Re: Per-column collation, work in progress

From: Itagaki Takahiro <itagaki(dot)takahiro(at)gmail(dot)com>
To: Peter Eisentraut <peter_e(at)gmx(dot)net>
Cc: pgsql-hackers(at)postgresql(dot)org
Subject: Re: Per-column collation, work in progress
Date: 2010-09-22 10:44:24
Message-ID: AANLkTindnuQ1Yipo-u-O3=mimncrrrtdoZ85xRthhJfp@mail.gmail.com
Views: Raw Message | Whole Thread | Download mbox | Resend email
Thread:
Lists: pgsql-hackers

On Thu, Sep 16, 2010 at 5:46 AM, Peter Eisentraut <peter_e(at)gmx(dot)net> wrote:
> Following up on my previous patch [0], here is a fairly complete
> implementation of this feature.  The general description and
> implementation outline of the previous message still apply.  This patch
> contains documentation and regression tests, which can serve as further
> explanations.

I tested the patch on database with encoding=UTF8 and locale-C.
I have a couple of questions and comments.

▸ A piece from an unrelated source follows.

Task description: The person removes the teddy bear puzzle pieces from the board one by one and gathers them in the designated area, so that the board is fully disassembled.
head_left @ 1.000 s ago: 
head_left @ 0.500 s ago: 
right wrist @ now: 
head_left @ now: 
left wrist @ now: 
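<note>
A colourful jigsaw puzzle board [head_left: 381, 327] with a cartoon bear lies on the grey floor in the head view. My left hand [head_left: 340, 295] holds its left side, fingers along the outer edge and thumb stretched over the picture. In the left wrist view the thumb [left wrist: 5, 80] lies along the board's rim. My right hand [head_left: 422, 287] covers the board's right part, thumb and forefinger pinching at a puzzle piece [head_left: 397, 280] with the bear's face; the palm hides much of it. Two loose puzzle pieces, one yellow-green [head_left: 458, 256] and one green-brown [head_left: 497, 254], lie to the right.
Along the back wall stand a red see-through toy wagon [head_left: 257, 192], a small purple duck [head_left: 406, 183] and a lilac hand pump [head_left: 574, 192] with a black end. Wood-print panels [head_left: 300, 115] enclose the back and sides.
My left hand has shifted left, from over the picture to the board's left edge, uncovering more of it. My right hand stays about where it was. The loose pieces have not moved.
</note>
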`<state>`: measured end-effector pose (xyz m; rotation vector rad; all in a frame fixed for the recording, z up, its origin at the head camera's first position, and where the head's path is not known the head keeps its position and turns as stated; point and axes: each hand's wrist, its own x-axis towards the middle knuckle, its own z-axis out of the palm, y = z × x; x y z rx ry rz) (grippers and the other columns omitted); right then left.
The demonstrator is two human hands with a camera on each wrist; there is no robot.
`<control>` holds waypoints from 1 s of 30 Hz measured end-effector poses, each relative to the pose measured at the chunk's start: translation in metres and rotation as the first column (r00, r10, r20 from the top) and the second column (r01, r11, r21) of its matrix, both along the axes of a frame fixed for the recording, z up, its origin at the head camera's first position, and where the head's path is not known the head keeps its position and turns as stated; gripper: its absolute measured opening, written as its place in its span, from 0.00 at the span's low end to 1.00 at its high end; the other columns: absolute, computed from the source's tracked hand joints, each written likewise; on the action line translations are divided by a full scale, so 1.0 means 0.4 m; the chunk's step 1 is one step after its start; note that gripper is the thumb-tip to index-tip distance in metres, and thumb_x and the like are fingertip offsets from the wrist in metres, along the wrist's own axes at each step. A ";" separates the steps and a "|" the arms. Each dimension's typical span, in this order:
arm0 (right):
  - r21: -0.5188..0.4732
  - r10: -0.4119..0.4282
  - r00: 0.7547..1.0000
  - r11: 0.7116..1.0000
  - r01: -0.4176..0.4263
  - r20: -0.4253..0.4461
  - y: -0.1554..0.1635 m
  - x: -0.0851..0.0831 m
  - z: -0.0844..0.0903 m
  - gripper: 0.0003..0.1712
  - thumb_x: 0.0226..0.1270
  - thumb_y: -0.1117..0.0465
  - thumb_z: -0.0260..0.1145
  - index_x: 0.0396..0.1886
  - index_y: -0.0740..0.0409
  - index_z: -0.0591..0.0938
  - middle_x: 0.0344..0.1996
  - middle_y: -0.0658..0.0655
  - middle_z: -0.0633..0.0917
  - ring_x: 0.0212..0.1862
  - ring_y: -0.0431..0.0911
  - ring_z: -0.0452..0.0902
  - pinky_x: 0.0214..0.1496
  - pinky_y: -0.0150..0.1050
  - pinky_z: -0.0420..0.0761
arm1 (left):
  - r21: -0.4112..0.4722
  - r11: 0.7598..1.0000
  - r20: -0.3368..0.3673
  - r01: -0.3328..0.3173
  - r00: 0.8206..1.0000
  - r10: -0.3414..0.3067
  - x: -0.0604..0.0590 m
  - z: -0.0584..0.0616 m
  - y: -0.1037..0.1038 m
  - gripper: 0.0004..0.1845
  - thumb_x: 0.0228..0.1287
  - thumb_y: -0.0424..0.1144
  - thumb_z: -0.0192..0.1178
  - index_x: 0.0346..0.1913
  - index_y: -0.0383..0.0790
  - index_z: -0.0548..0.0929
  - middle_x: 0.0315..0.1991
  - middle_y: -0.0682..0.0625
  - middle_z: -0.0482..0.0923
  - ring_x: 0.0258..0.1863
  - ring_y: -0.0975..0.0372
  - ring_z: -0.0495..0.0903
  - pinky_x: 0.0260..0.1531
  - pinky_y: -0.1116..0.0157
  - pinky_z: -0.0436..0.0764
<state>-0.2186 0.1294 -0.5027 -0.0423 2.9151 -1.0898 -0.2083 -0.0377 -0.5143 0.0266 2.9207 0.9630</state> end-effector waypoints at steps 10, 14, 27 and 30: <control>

* CREATE TABLE (LIKE table_with_collation) doesn't inherit collations.
We need to copy collations by default, or add INCLUDING COLLATE option.

* upper() doesn't work if a column has a collation.
It still works if a column doesn't have a collation.
postgres=# \d tbl
Table "public.tbl"
Column | Type | Modifiers
--------+------+--------------------
c | text | collate C
ja | text | collate ja_JP.utf8

postgres=# SELECT name, setting FROM pg_settings WHERE name IN
('lc_ctype', 'lc_collate');
name | setting
------------+---------
lc_collate | C
lc_ctype | C
(2 rows)

postgres=# SELECT upper(c) FROM tbl;
ERROR: invalid multibyte character for locale
HINT: The server's LC_CTYPE locale is probably incompatible with the
database encoding.
postgres=# SELECT upper(ja) FROM tbl;
ERROR: invalid multibyte character for locale
HINT: The server's LC_CTYPE locale is probably incompatible with the
database encoding

* Comparison of strings with different collations is forbidden,
but assignment is allowed, right?

postgres=# SELECT * FROM tbl WHERE c = ja;
ERROR: collation mismatch between implicit collations "C" and "ja_JP.utf8"
LINE 1: SELECT * FROM tbl WHERE c = ja;
^
HINT: You can override the collation by applying the COLLATE clause
to one or both expressions.
postgres=# INSERT INTO tbl(c, ja) SELECT ja, c FROM tbl;
INSERT 0 6

* psql \d needs a separator between collate and not null modifiers.
postgres=# ALTER TABLE tbl ALTER COLUMN c SET NOT NULL;
ALTER TABLE
postgres=# \d tbl
Table "public.tbl"
Column | Type | Modifiers
--------+------+--------------------
c | text | collate Cnot null <= HERE
ja | text | collate ja_JP.utf8

> the feature overall only works on Linux/glibc.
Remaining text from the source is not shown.